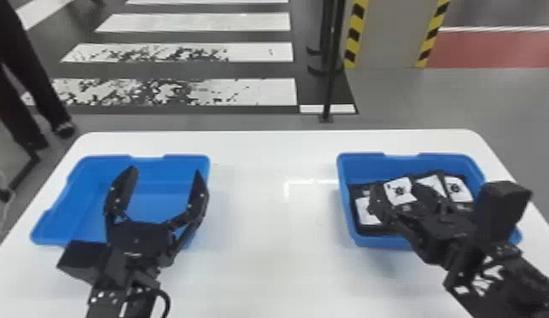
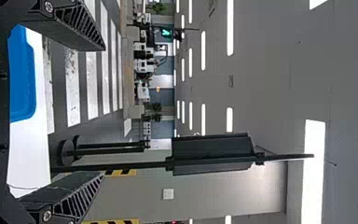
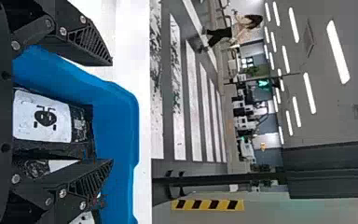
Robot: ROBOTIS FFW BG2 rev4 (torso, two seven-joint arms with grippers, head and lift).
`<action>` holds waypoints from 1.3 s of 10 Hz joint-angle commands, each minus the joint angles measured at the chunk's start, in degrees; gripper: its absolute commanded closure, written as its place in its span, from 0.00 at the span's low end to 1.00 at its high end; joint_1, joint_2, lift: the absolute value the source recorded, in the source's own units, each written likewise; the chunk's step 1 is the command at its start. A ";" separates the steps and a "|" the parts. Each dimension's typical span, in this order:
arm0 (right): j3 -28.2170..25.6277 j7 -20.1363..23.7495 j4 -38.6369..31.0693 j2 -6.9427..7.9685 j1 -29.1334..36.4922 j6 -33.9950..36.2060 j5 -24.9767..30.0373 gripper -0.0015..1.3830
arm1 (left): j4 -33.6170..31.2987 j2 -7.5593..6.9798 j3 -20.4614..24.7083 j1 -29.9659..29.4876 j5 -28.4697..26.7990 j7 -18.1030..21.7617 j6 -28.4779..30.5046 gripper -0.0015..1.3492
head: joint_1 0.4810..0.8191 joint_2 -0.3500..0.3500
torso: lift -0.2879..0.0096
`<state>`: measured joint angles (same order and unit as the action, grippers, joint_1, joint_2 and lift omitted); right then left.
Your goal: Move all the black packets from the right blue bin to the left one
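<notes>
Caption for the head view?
Open left end effector at left bin; open right end effector at black packets in right bin.

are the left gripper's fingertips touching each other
No, the head view shows the left gripper with its two fingers spread wide apart and the left blue bin visible between them.

Smooth plastic left bin (image 1: 152, 205); glossy table (image 1: 271, 220)

There are two bins, the left blue bin (image 1: 85, 198) and right blue bin (image 1: 357, 165), one worktop (image 1: 269, 220), at least four black packets (image 1: 399, 191), overlap hiding their full number, and two fingers each on the left gripper (image 1: 164, 171) and right gripper (image 1: 398, 193).
</notes>
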<state>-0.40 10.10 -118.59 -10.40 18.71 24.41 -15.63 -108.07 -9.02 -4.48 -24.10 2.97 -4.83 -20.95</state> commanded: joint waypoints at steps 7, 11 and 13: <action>1.89 0.00 7.57 -0.41 -8.17 9.62 2.03 0.33 | 0.00 -0.03 0.25 -0.08 0.11 0.00 -0.43 0.07 | 0.63 0.54 | 0.40; 2.46 0.00 9.39 -0.50 -9.29 10.46 1.92 0.33 | 0.00 -0.03 0.25 -0.08 0.11 0.00 -0.43 0.07 | 0.63 0.55 | 0.40; 2.92 0.00 10.66 -0.67 -10.14 12.29 1.92 0.34 | 0.00 -0.03 0.36 -0.08 0.11 0.00 -0.43 0.07 | 0.63 0.55 | 0.40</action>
<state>2.39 10.16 -108.27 -10.97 8.78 36.02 -13.68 -108.07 -9.05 -4.19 -24.18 3.08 -4.83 -21.38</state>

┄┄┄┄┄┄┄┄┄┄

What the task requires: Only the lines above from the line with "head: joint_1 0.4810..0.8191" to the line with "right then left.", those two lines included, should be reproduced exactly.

Response for this exercise:
head: joint_1 0.4810..0.8191 joint_2 -0.3500..0.3500
torso: lift -0.2879..0.0096
`<state>`: measured joint angles (same order and unit as the action, grippers, joint_1, joint_2 and lift omitted); right then left.

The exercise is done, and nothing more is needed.